In order to marry Maria Theresa, Francis would have to give up the Duchy of Lorraine, something he was extremely reluctant to do. His family was vociferously opposed to him giving up his birthright, not even for an empire. In the treaty negotiations after the War of the Polish Succession, France would only agree to support Charles’ Pragmatic Sanction of 1713 (the edict that allowed women to inherit Hapsburg lands and titles) if the fiance’ of the woman in question gave the Duchy of Lorraine to Stanisław Leszczyński for his lifetime, after which it would become property of the French crown. To sweeten the deal, Charles VI offered Francis the Grand Duchy of Tuscany in exchange for his lost Lorraine. He took it.

Grand Duke Francesco only alighted in Florence once for three months in 1739. The rest of the time the grand duchy was ruled by his viceroy Marc de Beauvau, Prince of Craon, who was married to Anne Marguerite de Lignéville. After Francis’ death in 1765, his son Peter Leopold became grand duke of Tuscany. Eugenio di Ligniville, a relative of the former viceroy’s wife and one of many nobles from Lorraine who moved to Tuscany after Gian Gastone’s death in 1737, became director of music to the court of Tuscany in 1768. Ligniville was not a professional musician. He had served as the grand duchy’s postmaster general until retiring in 1767. He was an accomplished composer and music theorist nonetheless with an international reputation as a master of counterpoint.

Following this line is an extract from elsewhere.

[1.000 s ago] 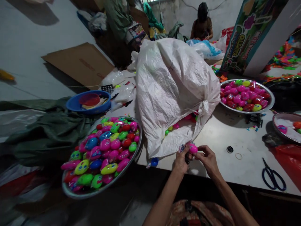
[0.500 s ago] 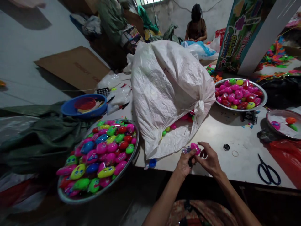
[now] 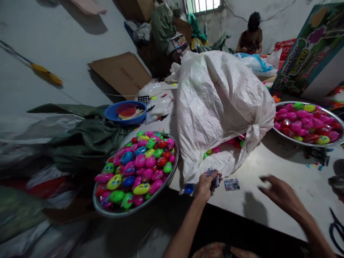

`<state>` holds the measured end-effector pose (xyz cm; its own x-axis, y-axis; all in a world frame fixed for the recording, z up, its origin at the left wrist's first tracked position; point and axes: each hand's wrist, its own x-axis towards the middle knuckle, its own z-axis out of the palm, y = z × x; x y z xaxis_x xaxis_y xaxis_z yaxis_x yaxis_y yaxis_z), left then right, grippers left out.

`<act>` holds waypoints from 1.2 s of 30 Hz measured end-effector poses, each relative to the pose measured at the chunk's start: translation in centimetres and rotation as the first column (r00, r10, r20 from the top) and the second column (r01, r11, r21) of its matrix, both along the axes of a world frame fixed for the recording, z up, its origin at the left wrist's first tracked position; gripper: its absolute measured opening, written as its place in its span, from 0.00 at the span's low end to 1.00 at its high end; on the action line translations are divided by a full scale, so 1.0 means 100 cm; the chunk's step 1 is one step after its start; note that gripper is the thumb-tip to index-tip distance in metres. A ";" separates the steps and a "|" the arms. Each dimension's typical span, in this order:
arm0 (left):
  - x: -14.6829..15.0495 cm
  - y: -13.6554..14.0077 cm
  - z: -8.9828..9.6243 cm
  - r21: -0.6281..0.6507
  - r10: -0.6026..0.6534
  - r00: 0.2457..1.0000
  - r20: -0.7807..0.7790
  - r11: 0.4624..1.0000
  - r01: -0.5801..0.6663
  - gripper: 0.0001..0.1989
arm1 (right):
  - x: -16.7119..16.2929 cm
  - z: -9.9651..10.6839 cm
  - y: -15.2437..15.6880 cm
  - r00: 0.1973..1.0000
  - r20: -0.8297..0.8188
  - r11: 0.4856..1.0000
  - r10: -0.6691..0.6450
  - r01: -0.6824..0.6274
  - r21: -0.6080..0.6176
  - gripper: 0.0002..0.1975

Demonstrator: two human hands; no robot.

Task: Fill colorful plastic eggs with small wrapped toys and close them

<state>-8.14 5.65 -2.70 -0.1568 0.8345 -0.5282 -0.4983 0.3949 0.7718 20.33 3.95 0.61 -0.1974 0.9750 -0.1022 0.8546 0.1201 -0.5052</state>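
Observation:
My left hand [image 3: 205,187] is closed around a small stack of printed cards [image 3: 215,182] at the table's front edge. Just to the right of it, a single printed card [image 3: 232,184] lies flat on the table. My right hand [image 3: 279,196] hovers over the white tabletop, apart from the left, its fingers stretched out and somewhat blurred, with nothing visible in them. Behind the left hand bulges a big white woven sack [image 3: 220,96], with colourful plastic eggs [image 3: 215,149] showing at its opening. A small blue cup-like piece [image 3: 189,189] sits at the table edge.
A large metal basin [image 3: 172,175] heaped with wrapped plastic eggs stands at the left. Another metal basin [image 3: 339,142] of eggs is at the right. Scissors [image 3: 335,229] lie at the right edge. A blue tub [image 3: 107,114] is behind, and a person [image 3: 249,37] sits at the back.
My right hand has moved away to the right from the left. The pink plastic egg is no longer seen in my hands. A card now lies on the table. The view has swung left.

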 end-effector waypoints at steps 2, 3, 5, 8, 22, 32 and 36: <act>0.000 0.000 -0.001 0.027 0.056 0.992 -0.108 0.998 -0.054 0.17 | -0.087 0.009 0.072 0.998 -0.017 0.997 0.066 -0.066 0.032 0.13; 0.000 0.000 -0.002 0.042 0.090 0.984 -0.154 0.996 -0.084 0.16 | -0.127 0.011 0.102 0.996 -0.019 0.996 0.084 -0.083 0.039 0.12; -0.002 0.000 -0.004 0.067 0.146 0.966 -0.214 0.989 -0.135 0.16 | -0.188 0.009 0.143 0.997 -0.019 0.996 0.078 -0.077 0.045 0.13; -0.007 0.000 -0.007 0.067 0.160 0.961 -0.227 0.987 -0.149 0.17 | -0.218 -0.003 0.163 0.998 -0.036 0.998 0.051 -0.050 0.044 0.14; 0.024 0.009 -0.001 -0.019 0.068 0.996 0.058 0.998 -0.067 0.16 | -0.117 -0.021 0.043 0.385 -0.851 0.846 -0.357 -0.253 -0.470 0.13; 0.033 0.000 0.001 0.067 0.138 0.982 -0.129 0.989 -0.130 0.14 | -0.119 -0.019 0.016 0.135 -0.879 0.884 -0.457 -0.046 -0.466 0.14; 0.031 0.000 -0.001 0.080 0.169 0.963 -0.210 0.985 -0.156 0.19 | -0.109 -0.012 0.018 0.198 -0.897 0.919 -0.395 0.100 -0.382 0.16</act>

The Stabat Mater a 3 voci in canone was first published in 1767 and was acclaimed as the pinnacle of art of counterpoint by Franciscan friar and leading composer of the period Padre Giovanni Battista Martini. Martini wrote a letter to Ligniville in March of 1767 complimenting on his canon. He wrote that he considered counterpoint to be the hardest and most essential exercise for any musician truly seeking to improve their abilities and understanding of composition, and lamented its falling out of favor in the education of musicians of their century.

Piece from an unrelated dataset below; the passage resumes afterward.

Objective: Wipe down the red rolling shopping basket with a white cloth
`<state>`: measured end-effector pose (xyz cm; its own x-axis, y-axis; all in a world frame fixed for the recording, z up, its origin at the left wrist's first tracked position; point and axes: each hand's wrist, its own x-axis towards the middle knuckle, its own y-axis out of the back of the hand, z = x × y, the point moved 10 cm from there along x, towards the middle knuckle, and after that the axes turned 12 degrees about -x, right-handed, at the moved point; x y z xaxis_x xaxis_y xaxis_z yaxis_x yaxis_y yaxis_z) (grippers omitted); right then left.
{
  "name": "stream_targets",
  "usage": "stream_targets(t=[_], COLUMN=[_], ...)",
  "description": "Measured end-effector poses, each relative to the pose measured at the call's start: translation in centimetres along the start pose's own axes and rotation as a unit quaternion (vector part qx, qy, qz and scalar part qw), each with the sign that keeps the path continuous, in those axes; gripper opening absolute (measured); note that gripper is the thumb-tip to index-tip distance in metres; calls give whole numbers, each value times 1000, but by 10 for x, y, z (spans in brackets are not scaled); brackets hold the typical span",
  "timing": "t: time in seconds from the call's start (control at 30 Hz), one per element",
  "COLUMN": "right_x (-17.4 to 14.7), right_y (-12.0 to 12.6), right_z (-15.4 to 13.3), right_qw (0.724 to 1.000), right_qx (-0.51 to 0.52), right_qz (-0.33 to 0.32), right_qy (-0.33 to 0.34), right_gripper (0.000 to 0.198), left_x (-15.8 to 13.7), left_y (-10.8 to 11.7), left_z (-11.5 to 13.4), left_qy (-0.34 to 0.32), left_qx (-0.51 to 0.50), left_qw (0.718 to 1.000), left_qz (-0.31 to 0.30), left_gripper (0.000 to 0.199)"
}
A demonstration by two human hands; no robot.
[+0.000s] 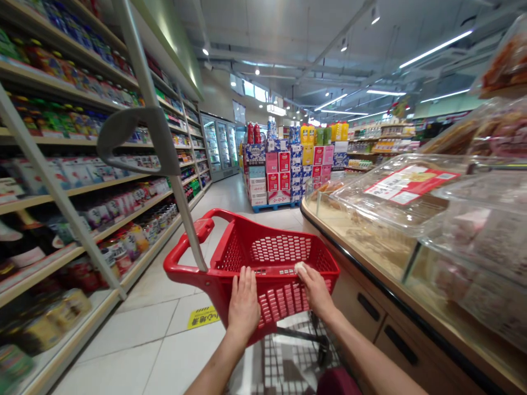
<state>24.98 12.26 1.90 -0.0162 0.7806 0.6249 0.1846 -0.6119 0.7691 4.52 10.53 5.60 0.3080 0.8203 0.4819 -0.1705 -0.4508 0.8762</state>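
A red plastic shopping cart (272,280) with a perforated basket stands in front of me, seen from its side, and nothing shows inside the basket. My left hand (244,304) lies against the near basket wall, its fingers stretched up to the rim and the thumb apart. Further right along the same rim is my right hand (316,291), closed with bent fingers. A small white wad (301,267), perhaps tissue, pokes out at its fingertips. From the cart's left end rises a grey pole (187,219) bearing a grey loop-shaped holder (138,140).
Drink shelves (82,137) line the left side. Close on the right stands a display counter (354,247) with clear food packs (395,186). Stacked cartons (280,170) sit on a blue pallet ahead, with glass-door fridges (220,142) behind. A yellow floor sign (203,317) lies beside the cart.
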Motion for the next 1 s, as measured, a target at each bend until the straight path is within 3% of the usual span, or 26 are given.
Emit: stream_targets(t=[0.1,0.17,0.27,0.37,0.43,0.5,0.63,0.7,0.77,0.9,1.0], right_x=[0,0,4,10,12,13,11,9,10,8,1], right_y=[15,23,17,6,7,15,33,32,22,3,3], right_z=[53,70,38,-25,-42,-27,39,55,46,15,37], right_qw=[995,990,994,999,998,998,993,988,992,1000,999], right_qx=[-34,-47,-39,-17,-20,-37,-81,-93,-68,2,15], right_qz=[-10,-1,-8,-32,-47,-50,-20,-3,9,-4,-40], right_qy=[-93,-129,-106,-6,34,21,-85,-122,-104,4,13], right_gripper=[50,50,51,50,47,41,27,24,27,41,45], left_x=[-1,-1,0,0,-1,-3,-4,-5,-5,-4,-3], left_y=[-2,-2,-1,0,0,-1,-2,-2,-1,-1,-1], left_z=[-1,-1,0,0,-2,-3,-2,1,3,-2,-9], left_qy=[-7,-2,8,6,0,-7,-11,-13,-15,-7,-8], left_qx=[-6,-11,-16,-13,-11,-9,-11,-16,-19,-15,-13], left_qw=[1000,1000,1000,1000,1000,1000,1000,1000,1000,1000,1000], left_qz=[0,5,8,7,4,2,9,14,15,7,0], left_gripper=[64,64,64,64,65,65,66,66,66,65,64])
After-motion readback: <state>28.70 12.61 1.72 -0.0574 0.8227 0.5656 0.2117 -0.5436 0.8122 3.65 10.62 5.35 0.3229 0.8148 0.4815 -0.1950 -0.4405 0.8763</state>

In his role as music director, Ligniville arranged for Leopold and the 14-year-old Wolfgang Mozart to visit the Tuscan court in April of 1770. Father and son were received by the Grand Duke at Palazzo Pitti on April 1st. The next day the grand duke sent his carriage to transport them to his summer villa of Poggio Imperiale where Wolfgang performed. The performance was stellar, according to the Wolfgang’s father Leopold, and their ample reward from the Grand Duke of 333.6.8 Lire or 25 gold zecchini supports the contention. From a letter he wrote to his wife in Salzburg:

“Everything went off as usual and the amazement was all the greater as Marchese Ligniville, the director of music, who is the finest expert in counterpoint in the whole of Italy, placed the most difficult fugues before Wolfgang and gave him the most difficult themes, which he played off and worked out as easily as one eats a piece of bread. Nardini, that excellent violinist, accompanied him.”

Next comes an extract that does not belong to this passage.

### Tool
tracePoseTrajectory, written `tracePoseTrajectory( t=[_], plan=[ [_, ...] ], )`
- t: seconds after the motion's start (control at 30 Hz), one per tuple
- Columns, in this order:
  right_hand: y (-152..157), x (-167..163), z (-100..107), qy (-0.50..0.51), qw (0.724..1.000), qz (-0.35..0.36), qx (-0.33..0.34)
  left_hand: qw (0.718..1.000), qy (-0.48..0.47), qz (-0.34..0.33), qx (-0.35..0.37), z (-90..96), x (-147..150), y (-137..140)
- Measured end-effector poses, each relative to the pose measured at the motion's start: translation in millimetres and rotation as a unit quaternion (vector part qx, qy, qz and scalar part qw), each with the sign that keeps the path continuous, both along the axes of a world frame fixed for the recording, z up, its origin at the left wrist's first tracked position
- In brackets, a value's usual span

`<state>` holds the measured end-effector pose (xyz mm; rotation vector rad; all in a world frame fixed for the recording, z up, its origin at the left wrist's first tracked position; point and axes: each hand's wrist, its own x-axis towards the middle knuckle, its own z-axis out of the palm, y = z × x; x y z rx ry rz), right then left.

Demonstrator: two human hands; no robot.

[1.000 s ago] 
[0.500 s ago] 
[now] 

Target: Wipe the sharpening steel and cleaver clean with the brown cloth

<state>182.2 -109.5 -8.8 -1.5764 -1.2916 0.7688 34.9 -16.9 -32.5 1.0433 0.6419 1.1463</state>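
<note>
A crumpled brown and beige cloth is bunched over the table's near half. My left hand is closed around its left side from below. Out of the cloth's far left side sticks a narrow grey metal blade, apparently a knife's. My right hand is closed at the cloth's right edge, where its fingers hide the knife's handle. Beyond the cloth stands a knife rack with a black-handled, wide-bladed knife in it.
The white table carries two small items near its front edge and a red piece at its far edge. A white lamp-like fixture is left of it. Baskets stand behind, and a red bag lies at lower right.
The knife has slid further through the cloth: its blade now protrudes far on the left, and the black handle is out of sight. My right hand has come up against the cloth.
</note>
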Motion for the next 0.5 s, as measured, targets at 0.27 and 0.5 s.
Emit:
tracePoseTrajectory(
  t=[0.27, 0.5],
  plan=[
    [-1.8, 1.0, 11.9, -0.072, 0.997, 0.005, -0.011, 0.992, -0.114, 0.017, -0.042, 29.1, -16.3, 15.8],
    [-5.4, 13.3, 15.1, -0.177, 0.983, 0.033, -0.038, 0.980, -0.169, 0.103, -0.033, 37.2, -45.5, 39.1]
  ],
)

After that, the pair traveled around Italy, until reaching Bologna in July where Wolfgang took lessons in counterpoint from Padre Martini for three months. The lessons obviously kept going even when they returned to Salzburg, because the transcription of Ligniville’s Stabat Mater was done in 1773. One of things that makes the manuscript so important is that it captures the young artist in the very act of mastering the finer technical points of the composer’s craft. From the Sotheby’s catalog note:

The importance of the manuscript lies particularly in the light it sheds on Mozart’s contrapuntal studies, complementing as it does the scattered complex of manuscripts … in which Mozart wrestled with the puzzle canons from Padre Martini’s Storia della musica. When in 1785 Joseph Haydn famously stated to Leopold Mozart, then visiting his son in Vienna, that Mozart possessed ‘taste and, what is more, the most profound knowledge of composition’, he was stating no more than the truth. [This] autograph … is a testament to the fact that such knowledge was not acquired easily by Mozart, but rather was the result of painstaking and concentrated effort.

2 thoughts on “Mozart autograph manuscript returns to Salzburg

  1. Oh go on with you. Why, with ten thousand hours of practice I could have been a Mozart. And if you don’t believe me, ask any simpleton of your acquaintance.